[net-next V2 13/14] net/mlx5: DR, Keep track of hot ICM chunks in an array instead of list

netdev.vger.kernel.org archive mirror
 help / color / mirror / Atom feed

From: Saeed Mahameed <saeed@kernel.org>
To: "David S. Miller" <davem@davemloft.net>,
	Jakub Kicinski <kuba@kernel.org>, Paolo Abeni <pabeni@redhat.com>,
	Eric Dumazet <edumazet@google.com>
Cc: Saeed Mahameed <saeedm@nvidia.com>,
	netdev@vger.kernel.org, Tariq Toukan <tariqt@nvidia.com>,
	Yevgeny Kliteynik <kliteyn@nvidia.com>,
	Alex Vesker <valex@nvidia.com>
Subject: [net-next V2 13/14] net/mlx5: DR, Keep track of hot ICM chunks in an array instead of list
Date: Thu, 27 Oct 2022 15:56:42 +0100	[thread overview]
Message-ID: <20221027145643.6618-14-saeed@kernel.org> (raw)
In-Reply-To: <20221027145643.6618-1-saeed@kernel.org>

From: Yevgeny Kliteynik <kliteyn@nvidia.com>

When ICM chunk is freed, it might still be accessed by HW until we do
sync with HW. This sync is expensive operation, so we don't do it often.
Instead, when the chunk is freed, it is moved to the buddy's "hot memory"
list. Once sync is done, we traverse the hot list and finally free all
the chunks.

It appears that traversing a long list takes unusually long time due to cache
misses on many entries, which causes a big "hiccup" during rule insertion.

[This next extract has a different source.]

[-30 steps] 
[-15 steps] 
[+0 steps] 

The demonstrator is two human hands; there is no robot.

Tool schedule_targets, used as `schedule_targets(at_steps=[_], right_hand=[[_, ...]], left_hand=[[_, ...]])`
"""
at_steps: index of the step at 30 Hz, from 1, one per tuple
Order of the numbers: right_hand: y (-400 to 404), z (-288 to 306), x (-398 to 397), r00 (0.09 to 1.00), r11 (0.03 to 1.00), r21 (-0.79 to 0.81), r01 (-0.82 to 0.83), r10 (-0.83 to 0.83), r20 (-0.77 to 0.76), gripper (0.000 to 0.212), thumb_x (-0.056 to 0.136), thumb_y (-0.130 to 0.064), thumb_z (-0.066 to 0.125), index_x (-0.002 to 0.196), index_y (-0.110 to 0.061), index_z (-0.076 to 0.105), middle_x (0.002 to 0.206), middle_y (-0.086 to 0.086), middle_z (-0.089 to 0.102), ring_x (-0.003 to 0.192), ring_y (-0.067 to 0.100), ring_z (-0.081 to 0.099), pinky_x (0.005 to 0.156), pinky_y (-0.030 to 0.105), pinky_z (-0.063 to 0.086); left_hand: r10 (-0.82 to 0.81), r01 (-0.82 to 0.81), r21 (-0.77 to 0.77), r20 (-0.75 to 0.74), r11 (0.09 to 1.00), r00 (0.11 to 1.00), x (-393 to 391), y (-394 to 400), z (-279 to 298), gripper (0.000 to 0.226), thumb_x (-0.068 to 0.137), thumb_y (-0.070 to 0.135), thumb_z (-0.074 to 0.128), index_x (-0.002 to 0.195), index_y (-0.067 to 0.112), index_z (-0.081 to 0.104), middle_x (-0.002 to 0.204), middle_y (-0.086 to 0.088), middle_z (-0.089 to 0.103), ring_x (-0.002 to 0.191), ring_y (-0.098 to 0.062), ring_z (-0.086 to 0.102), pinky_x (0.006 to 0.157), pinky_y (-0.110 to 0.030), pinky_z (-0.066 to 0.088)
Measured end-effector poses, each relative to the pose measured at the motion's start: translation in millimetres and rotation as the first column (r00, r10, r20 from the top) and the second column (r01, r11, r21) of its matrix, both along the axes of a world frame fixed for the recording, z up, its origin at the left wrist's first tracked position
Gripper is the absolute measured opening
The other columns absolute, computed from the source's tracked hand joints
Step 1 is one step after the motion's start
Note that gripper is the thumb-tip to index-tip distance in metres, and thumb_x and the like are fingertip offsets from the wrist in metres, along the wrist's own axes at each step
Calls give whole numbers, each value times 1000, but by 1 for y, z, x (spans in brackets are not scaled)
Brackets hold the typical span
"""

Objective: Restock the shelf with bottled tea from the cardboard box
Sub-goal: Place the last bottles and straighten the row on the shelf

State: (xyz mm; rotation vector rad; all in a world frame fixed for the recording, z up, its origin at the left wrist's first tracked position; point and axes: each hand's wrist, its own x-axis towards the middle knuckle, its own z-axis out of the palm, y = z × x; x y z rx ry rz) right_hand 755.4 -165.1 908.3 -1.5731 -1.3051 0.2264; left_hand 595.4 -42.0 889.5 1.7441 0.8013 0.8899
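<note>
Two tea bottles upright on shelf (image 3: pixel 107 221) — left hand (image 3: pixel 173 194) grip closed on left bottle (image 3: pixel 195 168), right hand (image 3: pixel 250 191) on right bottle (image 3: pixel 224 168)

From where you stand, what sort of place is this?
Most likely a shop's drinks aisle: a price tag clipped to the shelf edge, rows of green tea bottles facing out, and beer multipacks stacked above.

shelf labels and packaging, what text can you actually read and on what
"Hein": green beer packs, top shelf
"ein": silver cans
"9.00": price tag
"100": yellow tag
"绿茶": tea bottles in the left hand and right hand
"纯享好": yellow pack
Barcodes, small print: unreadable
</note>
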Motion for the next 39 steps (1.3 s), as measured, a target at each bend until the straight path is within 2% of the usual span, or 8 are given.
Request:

This patch deals with this issue the following way:
 - Move hot chunks list from buddy to pool, so that the pool will
   keep track of all its hot memory.
 - Replace the list with pre-allocated array on the memory pool struct,
   and store only the information that is needed to later free this
   chunk in its buddy allocator.
   This cost additional memory for the array that is dynamically
   allocated, but it allows not to save long list of hot chunks,
   so at peak times it actually saves memory due to the fact that
   each array entry is much smaller than the chunk struct.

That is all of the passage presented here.